RECORDS SUPPLIED Start Marker

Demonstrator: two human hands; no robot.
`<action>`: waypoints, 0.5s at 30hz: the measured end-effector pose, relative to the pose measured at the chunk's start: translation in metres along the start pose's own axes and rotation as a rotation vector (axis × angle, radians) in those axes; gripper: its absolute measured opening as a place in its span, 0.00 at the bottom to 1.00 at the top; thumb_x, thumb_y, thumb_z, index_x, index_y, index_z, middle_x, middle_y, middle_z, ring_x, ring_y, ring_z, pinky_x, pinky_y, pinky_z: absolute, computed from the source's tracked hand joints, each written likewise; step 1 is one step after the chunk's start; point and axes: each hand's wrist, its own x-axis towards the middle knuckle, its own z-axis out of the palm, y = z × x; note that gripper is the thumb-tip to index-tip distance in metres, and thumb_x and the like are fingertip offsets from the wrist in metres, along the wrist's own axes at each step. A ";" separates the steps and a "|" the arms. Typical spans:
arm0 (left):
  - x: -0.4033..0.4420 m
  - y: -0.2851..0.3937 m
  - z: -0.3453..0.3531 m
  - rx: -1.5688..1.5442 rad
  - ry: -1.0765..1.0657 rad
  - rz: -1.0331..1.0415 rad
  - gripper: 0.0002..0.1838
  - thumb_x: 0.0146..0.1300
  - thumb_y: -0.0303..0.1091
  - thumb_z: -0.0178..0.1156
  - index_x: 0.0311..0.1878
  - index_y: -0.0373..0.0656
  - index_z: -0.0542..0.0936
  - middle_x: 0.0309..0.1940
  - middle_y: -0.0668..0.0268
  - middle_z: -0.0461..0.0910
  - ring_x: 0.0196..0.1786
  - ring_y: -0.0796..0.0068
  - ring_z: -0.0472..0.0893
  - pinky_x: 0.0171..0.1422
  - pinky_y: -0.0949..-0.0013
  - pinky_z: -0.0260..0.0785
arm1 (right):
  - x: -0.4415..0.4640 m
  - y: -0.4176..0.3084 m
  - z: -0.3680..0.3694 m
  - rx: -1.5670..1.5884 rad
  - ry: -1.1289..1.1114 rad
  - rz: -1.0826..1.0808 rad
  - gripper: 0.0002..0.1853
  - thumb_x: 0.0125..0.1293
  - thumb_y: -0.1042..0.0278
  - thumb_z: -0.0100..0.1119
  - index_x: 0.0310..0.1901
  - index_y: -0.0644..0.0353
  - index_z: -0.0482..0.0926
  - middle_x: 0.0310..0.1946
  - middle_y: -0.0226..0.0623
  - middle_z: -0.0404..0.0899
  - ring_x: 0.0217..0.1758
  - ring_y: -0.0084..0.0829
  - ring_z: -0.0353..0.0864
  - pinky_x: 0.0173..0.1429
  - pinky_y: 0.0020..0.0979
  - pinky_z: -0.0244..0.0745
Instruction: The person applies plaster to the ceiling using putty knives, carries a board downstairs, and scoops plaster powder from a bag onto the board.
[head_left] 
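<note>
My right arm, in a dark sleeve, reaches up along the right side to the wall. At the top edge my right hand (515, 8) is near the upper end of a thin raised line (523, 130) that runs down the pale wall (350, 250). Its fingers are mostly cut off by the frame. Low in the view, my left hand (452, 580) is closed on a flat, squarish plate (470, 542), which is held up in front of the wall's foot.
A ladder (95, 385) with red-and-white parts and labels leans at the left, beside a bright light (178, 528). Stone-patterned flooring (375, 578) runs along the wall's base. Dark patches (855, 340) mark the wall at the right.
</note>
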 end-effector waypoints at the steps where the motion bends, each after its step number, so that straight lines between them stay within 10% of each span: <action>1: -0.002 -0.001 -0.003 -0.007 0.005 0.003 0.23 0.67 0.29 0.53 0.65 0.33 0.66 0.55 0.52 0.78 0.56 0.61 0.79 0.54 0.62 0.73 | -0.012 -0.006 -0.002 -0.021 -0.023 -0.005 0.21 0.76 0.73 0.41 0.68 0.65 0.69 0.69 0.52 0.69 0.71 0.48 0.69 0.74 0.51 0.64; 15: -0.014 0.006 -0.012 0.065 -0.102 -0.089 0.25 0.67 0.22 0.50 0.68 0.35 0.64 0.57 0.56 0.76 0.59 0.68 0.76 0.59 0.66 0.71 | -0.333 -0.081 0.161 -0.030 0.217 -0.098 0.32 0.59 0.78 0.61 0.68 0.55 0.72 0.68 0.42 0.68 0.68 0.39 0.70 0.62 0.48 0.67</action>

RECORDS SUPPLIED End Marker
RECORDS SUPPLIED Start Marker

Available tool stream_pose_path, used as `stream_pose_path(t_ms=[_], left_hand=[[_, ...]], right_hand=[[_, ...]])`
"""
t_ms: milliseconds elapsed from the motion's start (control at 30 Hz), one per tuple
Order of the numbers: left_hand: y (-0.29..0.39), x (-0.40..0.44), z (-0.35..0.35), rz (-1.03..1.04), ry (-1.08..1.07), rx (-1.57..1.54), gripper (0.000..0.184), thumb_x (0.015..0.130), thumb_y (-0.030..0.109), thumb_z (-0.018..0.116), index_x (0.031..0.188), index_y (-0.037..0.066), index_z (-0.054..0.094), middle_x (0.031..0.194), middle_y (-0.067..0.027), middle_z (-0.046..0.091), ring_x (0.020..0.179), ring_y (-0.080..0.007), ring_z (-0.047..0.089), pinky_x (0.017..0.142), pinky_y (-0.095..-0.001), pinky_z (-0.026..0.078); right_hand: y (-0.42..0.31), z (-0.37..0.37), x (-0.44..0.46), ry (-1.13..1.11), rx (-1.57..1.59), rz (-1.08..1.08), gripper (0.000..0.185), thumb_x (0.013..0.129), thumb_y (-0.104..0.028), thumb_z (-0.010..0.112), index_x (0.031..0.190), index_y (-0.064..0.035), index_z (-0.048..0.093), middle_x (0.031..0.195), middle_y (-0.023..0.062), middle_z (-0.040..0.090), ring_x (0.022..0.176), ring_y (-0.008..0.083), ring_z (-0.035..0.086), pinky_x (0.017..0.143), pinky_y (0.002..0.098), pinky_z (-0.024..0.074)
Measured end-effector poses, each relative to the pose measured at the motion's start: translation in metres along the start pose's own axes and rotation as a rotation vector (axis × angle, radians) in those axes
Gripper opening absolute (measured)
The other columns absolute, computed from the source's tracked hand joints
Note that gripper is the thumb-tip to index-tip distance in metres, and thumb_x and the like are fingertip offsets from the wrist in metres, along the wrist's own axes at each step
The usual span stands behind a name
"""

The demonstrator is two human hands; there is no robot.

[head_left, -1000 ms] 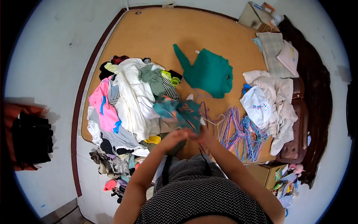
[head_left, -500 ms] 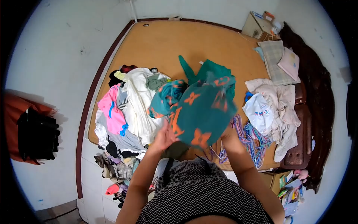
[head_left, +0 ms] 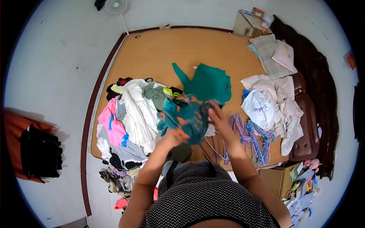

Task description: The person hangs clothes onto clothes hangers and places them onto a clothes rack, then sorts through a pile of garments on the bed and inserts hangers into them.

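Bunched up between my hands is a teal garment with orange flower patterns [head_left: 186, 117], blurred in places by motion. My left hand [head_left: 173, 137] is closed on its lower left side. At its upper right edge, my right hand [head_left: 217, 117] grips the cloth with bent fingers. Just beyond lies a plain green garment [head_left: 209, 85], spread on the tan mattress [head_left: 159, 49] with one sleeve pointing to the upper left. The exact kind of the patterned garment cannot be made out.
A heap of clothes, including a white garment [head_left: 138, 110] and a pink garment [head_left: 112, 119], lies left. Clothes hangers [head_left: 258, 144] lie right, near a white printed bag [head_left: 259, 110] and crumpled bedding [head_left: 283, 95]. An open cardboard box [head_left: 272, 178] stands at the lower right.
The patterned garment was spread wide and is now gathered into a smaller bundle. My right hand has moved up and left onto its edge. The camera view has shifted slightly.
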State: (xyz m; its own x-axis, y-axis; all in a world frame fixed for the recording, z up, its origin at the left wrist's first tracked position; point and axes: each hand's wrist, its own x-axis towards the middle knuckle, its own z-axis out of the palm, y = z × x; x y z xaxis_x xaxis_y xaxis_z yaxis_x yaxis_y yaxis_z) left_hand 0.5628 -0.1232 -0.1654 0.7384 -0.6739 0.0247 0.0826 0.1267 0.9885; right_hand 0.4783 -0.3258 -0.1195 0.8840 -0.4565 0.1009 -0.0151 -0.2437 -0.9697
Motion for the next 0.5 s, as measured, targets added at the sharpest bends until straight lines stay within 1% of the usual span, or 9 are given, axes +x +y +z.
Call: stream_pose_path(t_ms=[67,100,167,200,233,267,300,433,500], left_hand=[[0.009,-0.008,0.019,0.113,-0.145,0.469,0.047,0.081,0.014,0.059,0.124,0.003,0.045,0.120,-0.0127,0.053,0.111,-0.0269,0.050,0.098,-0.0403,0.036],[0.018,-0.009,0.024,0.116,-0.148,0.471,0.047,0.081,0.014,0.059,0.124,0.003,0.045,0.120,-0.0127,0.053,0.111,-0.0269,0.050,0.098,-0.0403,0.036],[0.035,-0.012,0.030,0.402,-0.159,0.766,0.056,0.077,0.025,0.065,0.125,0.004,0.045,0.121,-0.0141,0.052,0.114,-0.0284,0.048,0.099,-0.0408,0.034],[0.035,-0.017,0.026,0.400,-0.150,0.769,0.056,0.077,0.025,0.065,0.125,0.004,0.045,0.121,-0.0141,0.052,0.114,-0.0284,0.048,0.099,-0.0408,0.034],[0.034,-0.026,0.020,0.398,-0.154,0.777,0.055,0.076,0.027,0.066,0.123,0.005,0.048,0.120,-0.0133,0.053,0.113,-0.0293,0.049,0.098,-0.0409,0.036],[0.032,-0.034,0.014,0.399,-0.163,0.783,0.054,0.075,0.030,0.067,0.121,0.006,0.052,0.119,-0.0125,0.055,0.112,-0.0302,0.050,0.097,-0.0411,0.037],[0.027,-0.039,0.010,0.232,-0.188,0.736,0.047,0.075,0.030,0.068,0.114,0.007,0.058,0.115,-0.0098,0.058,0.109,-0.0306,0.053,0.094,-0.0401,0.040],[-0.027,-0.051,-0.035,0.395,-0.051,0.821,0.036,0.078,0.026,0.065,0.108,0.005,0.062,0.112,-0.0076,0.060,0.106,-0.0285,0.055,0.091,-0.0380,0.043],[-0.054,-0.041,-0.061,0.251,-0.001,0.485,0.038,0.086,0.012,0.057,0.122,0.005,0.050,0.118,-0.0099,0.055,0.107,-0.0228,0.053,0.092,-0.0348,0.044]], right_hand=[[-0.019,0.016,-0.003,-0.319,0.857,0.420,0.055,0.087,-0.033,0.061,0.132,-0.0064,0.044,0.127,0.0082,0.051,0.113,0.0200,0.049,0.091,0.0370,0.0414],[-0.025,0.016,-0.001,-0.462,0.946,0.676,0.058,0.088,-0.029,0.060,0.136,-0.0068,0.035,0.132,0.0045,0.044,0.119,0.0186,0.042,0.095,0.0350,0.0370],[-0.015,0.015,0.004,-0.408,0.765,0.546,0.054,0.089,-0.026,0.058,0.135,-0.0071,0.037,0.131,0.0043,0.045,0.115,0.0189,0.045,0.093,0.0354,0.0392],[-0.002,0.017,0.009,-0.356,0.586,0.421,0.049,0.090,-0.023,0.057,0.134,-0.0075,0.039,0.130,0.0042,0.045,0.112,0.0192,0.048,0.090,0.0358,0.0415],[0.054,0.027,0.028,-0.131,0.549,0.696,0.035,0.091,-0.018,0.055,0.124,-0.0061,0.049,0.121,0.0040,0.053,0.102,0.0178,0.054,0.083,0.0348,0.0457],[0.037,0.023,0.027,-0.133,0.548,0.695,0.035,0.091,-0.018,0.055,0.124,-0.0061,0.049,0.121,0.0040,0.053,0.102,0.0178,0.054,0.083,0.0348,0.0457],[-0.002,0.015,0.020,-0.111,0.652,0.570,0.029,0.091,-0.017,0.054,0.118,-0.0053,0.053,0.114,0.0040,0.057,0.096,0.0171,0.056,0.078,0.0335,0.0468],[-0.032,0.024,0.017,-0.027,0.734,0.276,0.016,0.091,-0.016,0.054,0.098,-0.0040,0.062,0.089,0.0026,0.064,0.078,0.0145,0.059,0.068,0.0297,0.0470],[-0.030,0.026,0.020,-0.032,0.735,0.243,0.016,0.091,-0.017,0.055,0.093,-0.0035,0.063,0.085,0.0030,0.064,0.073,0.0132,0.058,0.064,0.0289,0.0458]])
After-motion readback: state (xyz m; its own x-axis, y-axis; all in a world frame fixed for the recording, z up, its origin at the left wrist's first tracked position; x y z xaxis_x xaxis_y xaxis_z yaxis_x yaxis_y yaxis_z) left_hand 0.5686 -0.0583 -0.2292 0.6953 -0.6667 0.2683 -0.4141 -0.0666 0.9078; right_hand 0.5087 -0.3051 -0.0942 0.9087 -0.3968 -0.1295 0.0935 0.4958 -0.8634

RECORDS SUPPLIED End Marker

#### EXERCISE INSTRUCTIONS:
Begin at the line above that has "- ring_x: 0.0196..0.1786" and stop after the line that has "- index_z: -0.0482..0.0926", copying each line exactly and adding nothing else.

#### RESPONSE TO THIS TASK:
  - ring_x: 0.0196..0.1786
  - ring_y: -0.0796..0.0068
  - ring_z: -0.0472..0.0893
  - pinky_x: 0.0171..0.1422
  - pinky_y: -0.0949..-0.0013
  - pinky_z: -0.0260..0.0785
arm1 (right):
  - x: -0.4415..0.4640 m
  - y: -0.4176..0.3084 m
  - z: -0.3680..0.3694 m
  - rx: -1.5670..1.5884 rad
  - ry: -1.1289..1.1114 rad
  - rz: -1.0826..1.0808 rad
  - gripper: 0.0002..0.1853
  - thumb_x: 0.0125..0.1293
  - thumb_y: -0.1042..0.0278
  - thumb_z: -0.0100..0.1119
  - index_x: 0.0310..0.1901
  - index_y: -0.0644..0.0353
  - index_z: -0.0482..0.0926

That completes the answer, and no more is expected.